Он прозвучал из неясного, давно забытого им мира – мира полувзрослых четырнадцатилетних, куда, при всей симпатичной видимости благодарной доверчивости, его пока не впускали…
– Хотел бы и я посмотреть на того пацана, – сказал я.
– Он перед вами, – рассмеялся Ангел.
– Об этом я уже догадался. А как вам все это удалось? Я имею в виду этот трюк с подменой – когда вы, на время отсутствия Толика, остались изображать его в колонии. Разве вы не рисковали столкновением противоречивых показаний людей, которые могли увидеть Толика в Ленинграде или по дороге туда, с утверждениями, что Толик именно в это время находился в колонии? Что само по себе уже могло вызвать кучу подозрений…
– Нет. – Ангел отрицательно покачал головой. – Тут все было чисто. Здесь мы заранее просчитали, что в Ленинграде Толика-Натанчика увидят всего лишь три человека.
– Какие еще «три»? – удивился я. – Ну, Лидочка, ее отец…
– Третий – Заяц.
– Ах да… Но вы обмолвились – «мы просчитали». Так вы не один провернули всю эту комбинацию?
– Нет, конечно. Такое мне в То Время было еще не по силам. Помните старенького Ангела-Хранителя – резидента Неба и Представителя Всевышнего в Германии того Времени? Руководителя моей Наземной Школьной практики?…
– Естественно, помню.
– Могу сейчас признаться, что тогда мне, юному Ангелу-недоучке, жалкому практикантишке, постигшему всего лишь азы «ангельского» ремесла, этот старый Ангел-Хранитель казался ни на что не годным! Что совершенно не умаляло моих искренних симпатий к нему, как к доброму и милому старику… Но оказалось, что пока я пребывал в состоянии печальной прострации – гибель Леши Самошникова и Гриши, моя маленькая и сугубо личная революция, лишение меня чина и крыльев, долгое ожидание легализационных документов, – Старик не терял времени даром! И вообще, все это Сотворил он… Потом, когда мы с ним уже расставались навсегда, он признался мне, что именно мое восстание, мой детский бунт и мое категорическое отречение от Веры во Всемогущество Всевышнего вдохнули в него те силы, которые, как ему казалось, он уже давно утратил. Старик по своим каналам связался с тогдашним Представителем Неба на Земле по Ленинграду и Ленинградской области – очень интеллигентным Ангелом-Хранителем…

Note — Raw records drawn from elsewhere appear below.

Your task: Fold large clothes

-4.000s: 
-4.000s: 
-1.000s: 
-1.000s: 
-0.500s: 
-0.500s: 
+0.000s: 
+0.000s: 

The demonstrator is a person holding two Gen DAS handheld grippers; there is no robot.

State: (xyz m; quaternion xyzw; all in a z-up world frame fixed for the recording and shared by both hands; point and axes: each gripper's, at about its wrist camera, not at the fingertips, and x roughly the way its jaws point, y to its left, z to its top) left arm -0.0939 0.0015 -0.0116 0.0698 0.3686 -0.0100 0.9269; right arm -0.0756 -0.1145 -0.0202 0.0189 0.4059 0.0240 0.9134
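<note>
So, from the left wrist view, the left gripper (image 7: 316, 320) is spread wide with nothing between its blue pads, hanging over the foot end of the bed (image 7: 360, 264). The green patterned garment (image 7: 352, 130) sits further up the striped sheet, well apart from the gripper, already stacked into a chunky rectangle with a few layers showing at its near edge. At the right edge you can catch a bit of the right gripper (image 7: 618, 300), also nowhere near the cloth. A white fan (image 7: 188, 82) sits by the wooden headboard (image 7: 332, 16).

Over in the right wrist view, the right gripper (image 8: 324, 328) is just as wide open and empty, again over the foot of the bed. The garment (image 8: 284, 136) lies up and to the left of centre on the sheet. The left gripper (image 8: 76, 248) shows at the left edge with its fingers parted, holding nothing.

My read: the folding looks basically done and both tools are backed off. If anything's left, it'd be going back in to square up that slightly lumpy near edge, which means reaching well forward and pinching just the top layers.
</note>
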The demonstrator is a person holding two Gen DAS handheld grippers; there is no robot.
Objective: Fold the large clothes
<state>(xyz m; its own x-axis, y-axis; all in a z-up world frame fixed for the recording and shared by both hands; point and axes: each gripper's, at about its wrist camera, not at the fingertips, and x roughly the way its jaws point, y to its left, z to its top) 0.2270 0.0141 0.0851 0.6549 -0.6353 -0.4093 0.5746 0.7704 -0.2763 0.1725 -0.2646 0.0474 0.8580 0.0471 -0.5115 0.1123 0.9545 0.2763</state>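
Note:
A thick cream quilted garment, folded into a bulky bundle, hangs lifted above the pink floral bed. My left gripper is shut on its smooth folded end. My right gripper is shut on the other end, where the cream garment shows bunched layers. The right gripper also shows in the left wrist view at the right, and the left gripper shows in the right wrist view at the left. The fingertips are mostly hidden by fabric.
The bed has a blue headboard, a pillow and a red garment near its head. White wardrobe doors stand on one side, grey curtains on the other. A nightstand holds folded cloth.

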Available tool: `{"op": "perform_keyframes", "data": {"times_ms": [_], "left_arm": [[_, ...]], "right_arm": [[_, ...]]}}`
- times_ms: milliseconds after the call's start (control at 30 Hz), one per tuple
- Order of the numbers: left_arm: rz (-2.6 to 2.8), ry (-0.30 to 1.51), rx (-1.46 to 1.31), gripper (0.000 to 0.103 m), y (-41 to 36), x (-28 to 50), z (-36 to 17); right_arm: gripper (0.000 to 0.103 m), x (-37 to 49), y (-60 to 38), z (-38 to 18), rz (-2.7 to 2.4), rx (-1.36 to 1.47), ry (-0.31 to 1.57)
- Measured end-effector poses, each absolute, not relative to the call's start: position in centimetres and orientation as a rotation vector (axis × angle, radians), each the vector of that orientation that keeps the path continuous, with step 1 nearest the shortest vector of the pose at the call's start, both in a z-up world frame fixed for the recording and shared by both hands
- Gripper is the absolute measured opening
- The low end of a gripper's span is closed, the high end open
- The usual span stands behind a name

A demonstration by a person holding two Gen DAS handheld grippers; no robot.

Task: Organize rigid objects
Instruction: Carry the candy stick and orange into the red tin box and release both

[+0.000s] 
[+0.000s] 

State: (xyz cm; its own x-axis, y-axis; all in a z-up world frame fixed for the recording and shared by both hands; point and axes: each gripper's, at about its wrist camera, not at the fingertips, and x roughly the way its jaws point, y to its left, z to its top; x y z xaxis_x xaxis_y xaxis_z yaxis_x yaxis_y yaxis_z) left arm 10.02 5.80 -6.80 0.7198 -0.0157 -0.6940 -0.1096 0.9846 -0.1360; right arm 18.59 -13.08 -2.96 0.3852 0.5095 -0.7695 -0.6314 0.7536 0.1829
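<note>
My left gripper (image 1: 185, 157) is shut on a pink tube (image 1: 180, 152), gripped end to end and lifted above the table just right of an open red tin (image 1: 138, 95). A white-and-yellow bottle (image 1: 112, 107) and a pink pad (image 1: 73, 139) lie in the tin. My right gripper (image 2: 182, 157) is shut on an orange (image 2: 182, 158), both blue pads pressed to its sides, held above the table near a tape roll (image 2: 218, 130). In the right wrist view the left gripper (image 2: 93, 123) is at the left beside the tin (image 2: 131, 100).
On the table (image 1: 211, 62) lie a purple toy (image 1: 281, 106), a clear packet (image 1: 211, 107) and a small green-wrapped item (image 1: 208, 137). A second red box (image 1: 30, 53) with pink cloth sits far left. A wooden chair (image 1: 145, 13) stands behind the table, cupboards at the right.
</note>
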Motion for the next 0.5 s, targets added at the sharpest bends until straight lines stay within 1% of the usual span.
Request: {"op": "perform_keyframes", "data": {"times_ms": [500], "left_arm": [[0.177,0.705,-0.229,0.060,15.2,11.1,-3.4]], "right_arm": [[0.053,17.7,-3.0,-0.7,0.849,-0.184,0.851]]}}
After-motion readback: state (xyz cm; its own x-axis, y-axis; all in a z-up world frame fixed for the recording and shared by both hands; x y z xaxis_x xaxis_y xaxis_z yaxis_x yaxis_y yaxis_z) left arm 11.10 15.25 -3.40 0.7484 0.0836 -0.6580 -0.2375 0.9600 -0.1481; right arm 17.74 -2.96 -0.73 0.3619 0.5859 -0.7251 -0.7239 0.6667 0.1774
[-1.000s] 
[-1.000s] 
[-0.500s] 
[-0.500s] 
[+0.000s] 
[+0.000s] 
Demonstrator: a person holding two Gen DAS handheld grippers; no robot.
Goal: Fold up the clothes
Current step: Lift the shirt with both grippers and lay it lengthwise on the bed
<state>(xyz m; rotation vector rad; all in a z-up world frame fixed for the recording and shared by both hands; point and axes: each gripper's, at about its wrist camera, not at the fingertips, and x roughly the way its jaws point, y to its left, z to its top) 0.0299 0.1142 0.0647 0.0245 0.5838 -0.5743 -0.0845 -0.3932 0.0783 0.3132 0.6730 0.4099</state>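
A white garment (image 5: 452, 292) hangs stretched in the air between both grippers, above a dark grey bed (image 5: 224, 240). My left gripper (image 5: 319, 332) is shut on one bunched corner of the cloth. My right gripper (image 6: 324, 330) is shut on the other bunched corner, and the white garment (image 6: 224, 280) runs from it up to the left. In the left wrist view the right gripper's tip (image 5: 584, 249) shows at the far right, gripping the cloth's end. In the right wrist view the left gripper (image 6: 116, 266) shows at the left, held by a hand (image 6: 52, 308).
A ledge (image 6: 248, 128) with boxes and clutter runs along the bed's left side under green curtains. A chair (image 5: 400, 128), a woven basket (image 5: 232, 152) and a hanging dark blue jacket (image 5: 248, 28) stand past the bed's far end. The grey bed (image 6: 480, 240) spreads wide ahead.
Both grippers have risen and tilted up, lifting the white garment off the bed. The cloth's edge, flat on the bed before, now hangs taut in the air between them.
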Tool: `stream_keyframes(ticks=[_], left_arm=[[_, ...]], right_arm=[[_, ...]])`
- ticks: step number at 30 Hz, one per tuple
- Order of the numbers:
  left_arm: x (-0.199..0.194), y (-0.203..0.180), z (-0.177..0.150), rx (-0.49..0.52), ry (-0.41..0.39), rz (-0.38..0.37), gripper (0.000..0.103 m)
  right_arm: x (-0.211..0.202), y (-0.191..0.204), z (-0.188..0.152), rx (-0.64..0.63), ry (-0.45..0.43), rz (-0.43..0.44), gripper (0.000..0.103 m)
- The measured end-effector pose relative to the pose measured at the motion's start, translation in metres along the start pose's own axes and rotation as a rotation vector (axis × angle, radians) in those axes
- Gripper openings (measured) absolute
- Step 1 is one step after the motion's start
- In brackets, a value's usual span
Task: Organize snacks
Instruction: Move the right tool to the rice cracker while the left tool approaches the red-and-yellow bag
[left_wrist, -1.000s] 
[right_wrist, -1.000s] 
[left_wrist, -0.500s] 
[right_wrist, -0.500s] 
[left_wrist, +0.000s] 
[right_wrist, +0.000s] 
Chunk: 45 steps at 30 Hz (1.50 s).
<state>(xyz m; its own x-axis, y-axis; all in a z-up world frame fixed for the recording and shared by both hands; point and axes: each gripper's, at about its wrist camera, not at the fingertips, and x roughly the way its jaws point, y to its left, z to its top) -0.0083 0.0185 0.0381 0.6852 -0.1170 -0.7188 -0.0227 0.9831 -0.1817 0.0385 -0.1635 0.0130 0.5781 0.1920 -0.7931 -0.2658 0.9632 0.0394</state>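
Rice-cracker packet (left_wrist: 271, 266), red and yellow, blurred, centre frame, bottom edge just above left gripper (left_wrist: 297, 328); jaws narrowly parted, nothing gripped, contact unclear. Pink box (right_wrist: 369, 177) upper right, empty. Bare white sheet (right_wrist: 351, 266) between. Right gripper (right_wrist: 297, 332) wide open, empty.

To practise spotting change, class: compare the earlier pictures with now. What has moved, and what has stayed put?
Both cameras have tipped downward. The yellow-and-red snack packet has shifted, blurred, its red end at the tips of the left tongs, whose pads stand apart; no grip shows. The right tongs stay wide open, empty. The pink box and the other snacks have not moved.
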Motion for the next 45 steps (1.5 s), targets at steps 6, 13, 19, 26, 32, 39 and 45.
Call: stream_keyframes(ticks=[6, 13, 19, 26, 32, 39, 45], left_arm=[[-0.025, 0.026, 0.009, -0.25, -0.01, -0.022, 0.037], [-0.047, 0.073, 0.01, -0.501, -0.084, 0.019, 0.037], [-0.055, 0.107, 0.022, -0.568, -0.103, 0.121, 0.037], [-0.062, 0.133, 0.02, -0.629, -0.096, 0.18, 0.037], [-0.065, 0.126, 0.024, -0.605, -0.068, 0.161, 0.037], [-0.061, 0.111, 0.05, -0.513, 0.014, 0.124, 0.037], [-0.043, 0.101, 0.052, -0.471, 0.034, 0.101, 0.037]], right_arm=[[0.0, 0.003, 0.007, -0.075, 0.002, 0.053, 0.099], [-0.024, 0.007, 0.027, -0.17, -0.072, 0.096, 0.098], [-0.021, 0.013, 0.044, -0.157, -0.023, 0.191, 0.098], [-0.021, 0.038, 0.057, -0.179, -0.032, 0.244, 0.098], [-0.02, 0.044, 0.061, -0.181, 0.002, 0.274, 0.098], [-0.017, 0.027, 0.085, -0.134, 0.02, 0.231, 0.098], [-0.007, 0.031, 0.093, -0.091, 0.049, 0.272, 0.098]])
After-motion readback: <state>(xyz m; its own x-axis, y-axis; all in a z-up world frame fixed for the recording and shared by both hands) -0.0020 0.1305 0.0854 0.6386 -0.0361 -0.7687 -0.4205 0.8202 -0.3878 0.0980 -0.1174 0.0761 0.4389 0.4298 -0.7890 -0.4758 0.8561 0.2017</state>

– Стоп!… Ради всего святого, простите меня, Ангел, что я прерываю вас, но вы только что сказали, что в Ленинграде был Ангел-Хранитель?!
– А как же? Шутка ли – пять миллионов человек оставить без присмотра!… О чем вы говорите, Владим Владимыч?! Конечно! – воскликнул Ангел.
– Он существует и сейчас? – с надеждой спросил я.
– Нет… К сожалению, несколько лет тому назад новая команда Всевышнего резко сократила ассигнования на Земное Представительство, и целый ряд больших городов и даже стран лишились Его Защиты. Уйма Наземных Ангелов-Хранителей оказались вне зоны своей привычной деятельности и, честно говоря, подрастерялись. Кто-то вознесся и оказался в «резерве» Всевышнего, кто-то ушел на преподавательскую работу, а кто-то, не будем скрывать, и «перекрасил» свои крылышки! И очень успешно существует на прямо противоположном поприще. Кстати, эти не очень-то праведные успехи бывших Ангелов в определенный момент вызвали даже очень ощутимую эмиграцию с Неба на Землю. Ну, надоело квалифицированным Ангелам-Хранителям сидеть без дела на голодном пайке! Кое-кто вообще пустился во все тяжкие. Сейчас, правда, наблюдается некоторый обратный отток…
– А это чем вы объясните? – поинтересовался я.
– Изменением курса. Например, в стране бурно расцветает чуть ли не государственный клерикализм. Почти насильственно насаждаемой и достаточно воинственной Верой осуществляется гипнотическая попытка отгородить Людей от повседневных «болей, бед и обид». А такая кампания требует достаточно серьезных и профессиональных кадров. Как на Небе, так и на Земле. Отсюда и эмиграция, отсюда и реэмиграция!